Work item: Exactly as shown, give the full listing again.
▶
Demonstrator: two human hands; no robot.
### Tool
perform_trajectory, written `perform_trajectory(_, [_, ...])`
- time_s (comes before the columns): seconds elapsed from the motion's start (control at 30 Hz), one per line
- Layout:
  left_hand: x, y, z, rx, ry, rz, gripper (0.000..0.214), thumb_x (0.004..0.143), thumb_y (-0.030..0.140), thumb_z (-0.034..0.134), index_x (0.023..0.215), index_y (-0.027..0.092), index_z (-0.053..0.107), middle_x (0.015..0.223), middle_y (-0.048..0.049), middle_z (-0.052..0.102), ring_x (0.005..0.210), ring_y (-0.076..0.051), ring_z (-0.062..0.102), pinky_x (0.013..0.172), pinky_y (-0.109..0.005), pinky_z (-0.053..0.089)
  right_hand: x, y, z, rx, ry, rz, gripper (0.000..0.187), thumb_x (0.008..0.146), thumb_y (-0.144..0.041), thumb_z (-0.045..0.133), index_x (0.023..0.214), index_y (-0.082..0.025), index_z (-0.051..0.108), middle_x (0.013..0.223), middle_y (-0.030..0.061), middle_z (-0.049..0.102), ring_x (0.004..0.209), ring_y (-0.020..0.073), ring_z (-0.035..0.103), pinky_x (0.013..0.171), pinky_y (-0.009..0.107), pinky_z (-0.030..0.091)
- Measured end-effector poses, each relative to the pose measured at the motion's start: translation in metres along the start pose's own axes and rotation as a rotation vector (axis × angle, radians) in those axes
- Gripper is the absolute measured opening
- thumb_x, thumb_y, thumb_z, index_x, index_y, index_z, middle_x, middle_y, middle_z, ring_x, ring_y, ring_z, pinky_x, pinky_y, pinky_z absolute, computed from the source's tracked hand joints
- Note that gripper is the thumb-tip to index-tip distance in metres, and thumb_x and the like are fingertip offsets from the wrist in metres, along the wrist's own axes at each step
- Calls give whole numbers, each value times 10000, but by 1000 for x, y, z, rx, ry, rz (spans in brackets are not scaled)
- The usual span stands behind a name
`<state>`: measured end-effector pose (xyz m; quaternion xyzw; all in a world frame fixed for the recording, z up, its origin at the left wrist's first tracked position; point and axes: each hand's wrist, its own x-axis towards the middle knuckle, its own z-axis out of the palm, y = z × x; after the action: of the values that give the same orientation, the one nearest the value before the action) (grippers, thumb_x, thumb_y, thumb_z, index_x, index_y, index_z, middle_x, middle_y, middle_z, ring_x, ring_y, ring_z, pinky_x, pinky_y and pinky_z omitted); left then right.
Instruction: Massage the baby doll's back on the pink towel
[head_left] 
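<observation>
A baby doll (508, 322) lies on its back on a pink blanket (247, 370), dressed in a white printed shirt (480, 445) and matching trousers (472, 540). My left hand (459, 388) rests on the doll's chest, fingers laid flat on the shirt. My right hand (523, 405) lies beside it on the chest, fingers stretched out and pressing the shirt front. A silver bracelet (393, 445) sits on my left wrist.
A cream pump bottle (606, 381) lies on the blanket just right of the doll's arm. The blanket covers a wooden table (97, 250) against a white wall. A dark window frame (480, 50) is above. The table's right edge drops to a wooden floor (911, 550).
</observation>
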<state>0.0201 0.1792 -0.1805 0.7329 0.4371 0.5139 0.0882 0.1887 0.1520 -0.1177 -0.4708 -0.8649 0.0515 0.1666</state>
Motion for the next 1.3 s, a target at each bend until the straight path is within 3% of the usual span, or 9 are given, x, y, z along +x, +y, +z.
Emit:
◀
Solution:
Demonstrator: two human hands; no robot.
### Tool
perform_trajectory, written `perform_trajectory(_, [_, ...])`
- time_s (comes before the columns): seconds elapsed from the motion's start (control at 30 Hz), one per line
- Layout:
  left_hand: x, y, z, rx, ry, rz, gripper (0.000..0.214), thumb_x (0.004..0.143), thumb_y (-0.030..0.140), thumb_z (-0.034..0.134), index_x (0.023..0.215), index_y (-0.027..0.092), index_z (-0.053..0.107), middle_x (0.015..0.223), middle_y (-0.048..0.049), middle_z (-0.052..0.102), ring_x (0.005..0.210), ring_y (-0.076..0.051), ring_z (-0.062..0.102), pinky_x (0.013..0.172), pinky_y (-0.109..0.005), pinky_z (-0.053..0.089)
  right_hand: x, y, z, rx, ry, rz, gripper (0.000..0.187), thumb_x (0.008..0.146), thumb_y (-0.144..0.041), thumb_z (-0.045..0.133), index_x (0.023..0.214), index_y (-0.082..0.025), index_z (-0.051..0.108), middle_x (0.013..0.223), middle_y (-0.030..0.061), middle_z (-0.049..0.102), ring_x (0.004..0.209), ring_y (-0.020..0.073), ring_z (-0.035..0.103), pinky_x (0.013..0.171), pinky_y (-0.009..0.107), pinky_z (-0.030..0.091)
- Measured end-effector poses, each relative to the pose measured at the motion's start: translation in metres along the start pose's own axes and rotation as a rotation vector (axis × angle, radians) in those axes
- Gripper is the absolute measured opening
- thumb_x, thumb_y, thumb_z, index_x, index_y, index_z, middle_x, middle_y, middle_z, ring_x, ring_y, ring_z, pinky_x, pinky_y, pinky_z absolute, computed from the source's tracked hand joints
- Note that gripper is the thumb-tip to index-tip distance in metres, and thumb_x and the like are fingertip offsets from the wrist in metres, along the wrist's own axes at each step
- Calls give whole numbers, each value times 10000, but by 1000 for x, y, z, rx, ry, rz (spans in brackets are not scaled)
- The usual span stands behind a name
`<state>`: measured end-effector pose (xyz m; quaternion xyzw; all in a world frame fixed for the recording, z up, its origin at the left wrist's first tracked position; point and axes: each hand's wrist, its own x-axis towards the middle knuckle, its own z-axis out of the palm, y = z × x; after the action: of the values that give the same orientation, the one nearest the value before the action) (grippers, thumb_x, thumb_y, thumb_z, index_x, index_y, index_z, middle_x, middle_y, middle_z, ring_x, ring_y, ring_z, pinky_x, pinky_y and pinky_z omitted); left then right.
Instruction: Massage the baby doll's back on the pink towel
[head_left] 
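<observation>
A baby doll (508, 322) lies on its back on a pink blanket (247, 370), dressed in a white printed shirt (480, 445) and matching trousers (472, 540). My left hand (459, 388) rests on the doll's chest, fingers laid flat on the shirt. My right hand (523, 405) lies beside it on the chest, fingers stretched out and pressing the shirt front. A silver bracelet (393, 445) sits on my left wrist.
A cream pump bottle (606, 381) lies on the blanket just right of the doll's arm. The blanket covers a wooden table (97, 250) against a white wall. A dark window frame (480, 50) is above. The table's right edge drops to a wooden floor (911, 550).
</observation>
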<state>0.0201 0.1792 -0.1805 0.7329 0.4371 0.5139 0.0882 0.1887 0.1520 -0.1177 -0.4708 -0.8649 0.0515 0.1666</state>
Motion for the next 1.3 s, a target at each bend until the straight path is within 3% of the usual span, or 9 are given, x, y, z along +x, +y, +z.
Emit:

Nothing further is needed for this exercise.